Des responsables américains ont fait pression sur le Canada pour qu’il arrête le “Freedom Convoy”, révèle un nouveau témoignage


Les hauts responsables de l’administration Biden ont pressé leurs homologues canadiens de dégager les camionneurs bloquant certaines parties de la frontière nord des États-Unis lors des manifestations de janvier.

Une enquête publique sur la décision du gouvernement canadien d’utiliser les pouvoirs d’urgence pour dégager les manifestants du “Freedom Convoy” a révélé jeudi que des appels téléphoniques frénétiques avaient été passés par Washington à Ottawa dans le but d’ouvrir des lignes d’approvisionnement étouffées.

“Ils sont très, très, très inquiets”, a écrit la ministre canadienne des Finances, Chrystia Freeland, dans un e-mail à son personnel après un appel téléphonique le 10 février du directeur du Conseil économique national de la Maison Blanche, Brian Deese, selon Politico.

“Si cela n’est pas réglé dans les 12 prochaines heures, toutes leurs usines automobiles du nord-est fermeront”, a poursuivi Freeland dans son e-mail.

Le secrétaire aux Transports Pete Buttigieg a téléphoné à son homologue canadien, le ministre des Transports Omar Alghabra, le jour même où Deese a appelé Freeland, selon le rapport, et Buttigieg a pressé Alghabra au sujet du « plan de résolution » des manifestations du Canada.

Alghabra a déclaré à la commission que Buttigieg avait lancé l’appel et que l’interaction était “inhabituelle”.

La ministre canadienne des Finances, Chrystia Freeland, a écrit dans un courriel que la Maison Blanche était très, « très, très inquiète » à propos des manifestations.
REUTERS/Blair Gable/photo d’archives

Brian Clow, chef de cabinet adjoint du premier ministre du Canada, a également entendu des assistants de la Maison Blanche, dont le directeur du Conseil de sécurité nationale Juan Gonzalez, qui souhaitaient mettre en relation des responsables canadiens de la sécurité nationale avec le département américain de la Sécurité intérieure.
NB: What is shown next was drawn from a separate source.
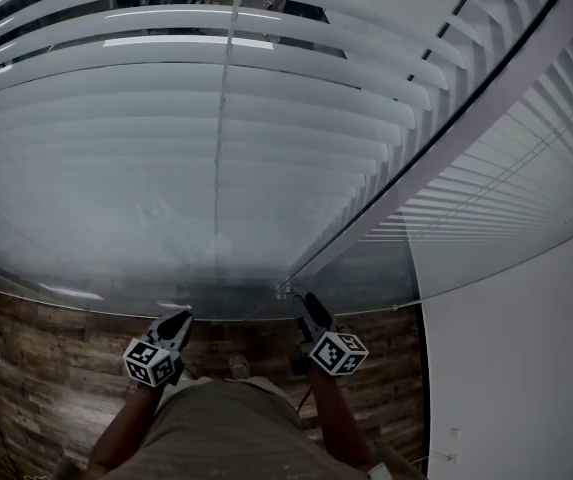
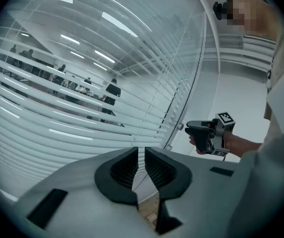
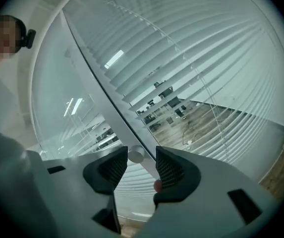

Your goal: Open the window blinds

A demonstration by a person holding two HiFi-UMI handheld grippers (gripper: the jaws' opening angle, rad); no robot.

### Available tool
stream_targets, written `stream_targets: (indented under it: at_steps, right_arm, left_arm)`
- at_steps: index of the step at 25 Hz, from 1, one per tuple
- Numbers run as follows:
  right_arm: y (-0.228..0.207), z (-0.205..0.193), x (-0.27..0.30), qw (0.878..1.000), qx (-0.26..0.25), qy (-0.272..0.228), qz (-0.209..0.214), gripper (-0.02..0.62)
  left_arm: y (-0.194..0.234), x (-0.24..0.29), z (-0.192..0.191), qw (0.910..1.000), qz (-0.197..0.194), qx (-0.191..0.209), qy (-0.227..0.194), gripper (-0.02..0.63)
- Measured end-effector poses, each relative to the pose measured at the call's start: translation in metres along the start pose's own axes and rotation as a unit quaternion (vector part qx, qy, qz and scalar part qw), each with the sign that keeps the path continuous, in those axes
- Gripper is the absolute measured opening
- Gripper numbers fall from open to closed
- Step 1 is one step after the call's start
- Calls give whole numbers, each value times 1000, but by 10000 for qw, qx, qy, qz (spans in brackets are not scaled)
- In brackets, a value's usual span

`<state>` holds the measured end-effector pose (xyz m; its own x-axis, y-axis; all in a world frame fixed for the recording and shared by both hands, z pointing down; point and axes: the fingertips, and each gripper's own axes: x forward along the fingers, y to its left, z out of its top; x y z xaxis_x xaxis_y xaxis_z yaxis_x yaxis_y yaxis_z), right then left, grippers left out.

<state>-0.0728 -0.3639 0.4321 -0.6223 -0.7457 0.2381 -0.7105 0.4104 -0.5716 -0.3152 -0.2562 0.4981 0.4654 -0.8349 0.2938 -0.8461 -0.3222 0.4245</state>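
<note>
And here are the blinds, filling the upper two-thirds of the head view: long, thin, smooth white slats stacked level, threaded by a fine vertical cord, all sealed behind a glossy glass pane. At the top of the frame, dark gaps show between the slats. Lower down the slats lie flatter and read as one pale sheet.

A slim white frame post with a dark seal line cuts diagonally from the upper right to bottom centre. At its foot sits a small round knob, pale and smooth.

The right gripper is right on it. Its ribbed black pads stand apart with the knob between the tips, tucked close to the frame-left pad, with clear space on the other side and no squeeze.

The left gripper hangs at the glass just left of the post. Its jaws are drawn together to a thin slit with nothing in it.

Each gripper carries a marker cube, white with black squares. Bare forearms reach up from the bottom edge. Below the glass runs a rough, brown wood-plank floor, and a plain matte white wall fills the lower right.
</note>
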Motion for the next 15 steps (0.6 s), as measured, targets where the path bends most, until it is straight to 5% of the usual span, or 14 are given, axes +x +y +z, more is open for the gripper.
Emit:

Un appel téléphonique entre le président Biden et le Premier ministre canadien Justin Trudeau a eu lieu le lendemain, le 11 février, au cours duquel Trudeau a fait savoir au commandant en chef qu’Ottawa avait un plan pour mettre fin aux blocages.

Dans son appel avec Trudeau, Biden aurait fait allusion à des convois de camionneurs qui menaceraient de perturber le Super Bowl à Los Angeles et les rues de Washington.
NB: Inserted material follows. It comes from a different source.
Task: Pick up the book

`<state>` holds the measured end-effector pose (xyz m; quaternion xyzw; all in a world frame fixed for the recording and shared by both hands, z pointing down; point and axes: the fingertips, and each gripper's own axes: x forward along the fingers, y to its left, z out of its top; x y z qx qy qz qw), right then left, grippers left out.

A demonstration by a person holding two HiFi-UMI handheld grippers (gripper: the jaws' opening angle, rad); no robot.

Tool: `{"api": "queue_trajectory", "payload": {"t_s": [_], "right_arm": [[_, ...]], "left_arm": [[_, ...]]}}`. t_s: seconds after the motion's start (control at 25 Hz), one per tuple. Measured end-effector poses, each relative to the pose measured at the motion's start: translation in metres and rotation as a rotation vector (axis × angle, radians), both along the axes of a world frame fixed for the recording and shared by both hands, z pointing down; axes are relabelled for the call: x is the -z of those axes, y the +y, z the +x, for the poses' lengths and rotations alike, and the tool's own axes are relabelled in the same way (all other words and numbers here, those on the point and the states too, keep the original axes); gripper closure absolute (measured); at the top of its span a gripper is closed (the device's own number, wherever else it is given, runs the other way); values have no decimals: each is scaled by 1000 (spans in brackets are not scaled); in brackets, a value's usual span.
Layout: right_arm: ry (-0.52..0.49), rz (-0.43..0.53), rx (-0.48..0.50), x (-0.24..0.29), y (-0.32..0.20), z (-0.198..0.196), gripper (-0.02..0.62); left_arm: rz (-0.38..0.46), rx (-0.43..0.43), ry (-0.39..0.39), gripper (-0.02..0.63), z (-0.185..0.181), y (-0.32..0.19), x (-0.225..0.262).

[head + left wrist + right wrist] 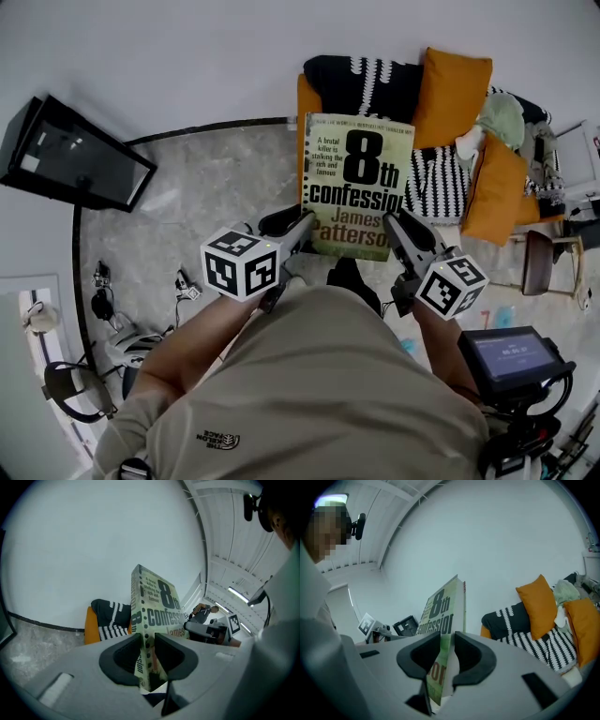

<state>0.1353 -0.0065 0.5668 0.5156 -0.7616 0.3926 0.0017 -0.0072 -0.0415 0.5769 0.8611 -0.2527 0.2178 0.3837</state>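
My left tongs (304,221) and right tongs (392,223) clamp the book (357,178) at seven and five o'clock; pickup seems done, next hold it steady.

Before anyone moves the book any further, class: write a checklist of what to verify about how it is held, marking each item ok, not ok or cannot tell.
1. Jaws of the left gripper clamp the book at its spine edge: ok.
2. Jaws of the right gripper clamp the page edge: ok.
3. Book shut, cover facing the person: ok.
4. Book clear of the orange cushion: ok, it seems.
5. Grip firm enough not to slip: cannot tell.
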Motion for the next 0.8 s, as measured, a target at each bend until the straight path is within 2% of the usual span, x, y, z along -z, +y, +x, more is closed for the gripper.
{"api": "queue_trajectory", "payload": {"t_s": [0.8], "right_arm": [[-4, 0, -14, 2, 0, 1, 494]], "left_arm": [[-7, -13, 0, 505, 2, -1, 1]]}}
Freeland a déclaré au personnel dans un e-mail que les Deese voulaient des mises à jour quotidiennes sur les manifestations qui ne se sont jamais matérialisées parce que la loi sur les urgences a été invoquée trois jours après l’appel de Trudeau avec Biden.

Le Premier ministre canadien Justin Trudeau et le président Biden ont parlé au téléphone des manifestations du 11 février.
Le Premier ministre canadien Justin Trudeau et le président Biden ont parlé au téléphone des manifestations du 11 février.
Photo AP/Evan Vucci

Freeland a déclaré aux enquêteurs canadiens qu’elle craignait que le Canada ne soit “en train de causer un préjudice à long terme et peut-être irréparable à nos relations commerciales avec les États-Unis” et craignait les politiciens de DC “qui aimeraient n’importe quelle excuse pour nous imposer des mesures plus protectionnistes”.

Les blocus frontaliers au Manitoba et entre Détroit et Windsor ont été levés avant l’invocation de la Loi sur les mesures d’urgence, a constaté la commission.

La loi canadienne, jamais utilisée auparavant, a donné au gouvernement le pouvoir de geler les comptes bancaires des manifestants, d’interdire les déplacements vers les sites de protestation et de forcer les camions à remorquer les véhicules bloquant les rues.

La commission cherche à déterminer si le gouvernement était justifié d’invoquer les pouvoirs d’urgence.

Les manifestants du « Freedom Convoy » manifestaient contre les mandats et les restrictions du vaccin COVID canadien.